Paths for freedom and progress
The End of Globalization
SOCIETY AND POWER - 22/01/2023

The device you use to read this was sent over 100 borders before it reached your hands. Raw materials were extracted in central Asia so that individual components could be manufactured in Taiwan which used machinery from central Europe to meet design specifications that were drafted in South Korea, China, or the US to reach final assembly in east Asia and made compatible to run on operating systems designed in the US. Components used in a single iPhone rely on over 200 individual suppliers. To say that your device had to make over 100 border crossings before being unboxed is probably an understatement.

This complex web of commerce was achieved through the process of Globalization. Safe shipping lanes and a global commitment to international trade made this all possible.
Global trade is nothing new. However, these early globalization trade networks lacked safe and secure passages. Piracy and kleptocracy made foreign trade incredibly expensive and risky. Global trade was isolated within specific European empires. The English, French, Spanish, Dutch and Portuguese, all had their own trade networks and rarely traded with one another. They would steal from each other during times of war which happened often. The lack of cooperation between European powers made it easier for pirates to roam in the Caribbean and Mediterranean seas.

If ships could evade pirates, their cargo may still be plundered by rival nations. It was quite common for competing European powers to steal each other´s cargo. Clashing colonial powers would make foreign trade unreliable, and in turn more expensive. This would be the norm of global trade, until 1945.

By the end of the second world war, there would be only two global powers, each with their own sphere of influence.
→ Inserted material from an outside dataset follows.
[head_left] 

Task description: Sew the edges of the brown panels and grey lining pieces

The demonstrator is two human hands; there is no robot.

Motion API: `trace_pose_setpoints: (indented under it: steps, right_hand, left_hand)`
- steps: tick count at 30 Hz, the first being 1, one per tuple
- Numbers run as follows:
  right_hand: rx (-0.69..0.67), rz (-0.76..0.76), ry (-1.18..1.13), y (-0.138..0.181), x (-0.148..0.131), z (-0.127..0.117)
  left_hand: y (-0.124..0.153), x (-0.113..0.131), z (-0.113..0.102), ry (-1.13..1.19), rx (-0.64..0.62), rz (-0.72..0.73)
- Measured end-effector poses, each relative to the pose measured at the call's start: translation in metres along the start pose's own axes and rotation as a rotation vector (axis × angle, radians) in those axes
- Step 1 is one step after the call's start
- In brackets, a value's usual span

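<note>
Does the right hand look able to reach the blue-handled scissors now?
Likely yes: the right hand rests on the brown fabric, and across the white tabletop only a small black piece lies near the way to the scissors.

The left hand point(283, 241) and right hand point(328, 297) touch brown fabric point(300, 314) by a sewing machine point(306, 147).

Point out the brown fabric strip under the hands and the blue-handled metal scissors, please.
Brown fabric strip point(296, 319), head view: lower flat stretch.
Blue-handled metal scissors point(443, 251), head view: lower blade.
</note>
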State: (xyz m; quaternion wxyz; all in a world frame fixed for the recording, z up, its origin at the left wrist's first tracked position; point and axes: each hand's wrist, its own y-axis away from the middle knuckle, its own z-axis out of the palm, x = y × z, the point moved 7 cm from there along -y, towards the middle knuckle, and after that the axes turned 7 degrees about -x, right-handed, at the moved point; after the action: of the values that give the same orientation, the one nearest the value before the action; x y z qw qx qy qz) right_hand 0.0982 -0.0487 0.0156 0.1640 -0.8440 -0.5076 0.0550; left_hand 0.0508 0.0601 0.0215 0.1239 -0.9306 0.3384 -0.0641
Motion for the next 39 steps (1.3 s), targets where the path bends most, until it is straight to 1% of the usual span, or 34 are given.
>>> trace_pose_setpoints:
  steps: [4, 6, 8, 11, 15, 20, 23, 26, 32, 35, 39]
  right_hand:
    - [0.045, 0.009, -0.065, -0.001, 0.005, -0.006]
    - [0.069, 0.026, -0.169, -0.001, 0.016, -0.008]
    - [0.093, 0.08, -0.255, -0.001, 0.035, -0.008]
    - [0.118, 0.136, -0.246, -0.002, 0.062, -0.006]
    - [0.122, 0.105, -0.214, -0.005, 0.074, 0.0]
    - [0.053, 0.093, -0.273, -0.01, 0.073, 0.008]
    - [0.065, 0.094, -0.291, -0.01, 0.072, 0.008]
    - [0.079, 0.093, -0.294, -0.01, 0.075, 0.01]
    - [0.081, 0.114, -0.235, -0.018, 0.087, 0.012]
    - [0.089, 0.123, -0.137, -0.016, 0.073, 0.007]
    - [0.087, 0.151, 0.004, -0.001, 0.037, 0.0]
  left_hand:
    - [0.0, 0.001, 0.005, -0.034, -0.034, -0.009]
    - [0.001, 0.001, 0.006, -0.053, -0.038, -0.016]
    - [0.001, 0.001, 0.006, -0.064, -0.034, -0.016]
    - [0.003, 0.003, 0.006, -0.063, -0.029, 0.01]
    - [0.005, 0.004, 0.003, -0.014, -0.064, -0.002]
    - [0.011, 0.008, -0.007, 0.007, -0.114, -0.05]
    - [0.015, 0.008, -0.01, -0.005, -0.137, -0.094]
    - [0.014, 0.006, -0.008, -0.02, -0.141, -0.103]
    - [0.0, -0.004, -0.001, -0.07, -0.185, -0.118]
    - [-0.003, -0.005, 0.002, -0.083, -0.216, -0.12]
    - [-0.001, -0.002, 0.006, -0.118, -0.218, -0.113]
But unlike the USSR, the United States would emerge as the world’s sole naval power. While the Soviets would hold eastern Europe and central Asia, America would have the oceans. All of them.

When Western Europe had their turn with controlling the global oceans, that power was used to exclusively enrich the mother country. A mix of colonization and state sponsored monopolies were all designed to generate wealth for the homeland. When Americans took control of the seas, they had a different idea. With idea to substitute traditional colonialism with financial colonialism, the United States decided to use their naval superiority to grant free trade across all nations, including their very recent enemies.

Everyone – except communist nations - could participate in this new, free global trade network. The high cost of providing a global navy to keep shipping lanes safe would be an investment entirely by the Americans, as also the major profit also went to USA. There was only one catch to participate in this free global trade network: you would have to be firmly anti-Soviet. Despite this geopolitical mandate, a new era of global trade was unleashed. The days of cargo ships being stolen by rival nations or pirates was over. If your country lacked natural resources or food, it could now be easily imported without needing to bow to a European colonial master.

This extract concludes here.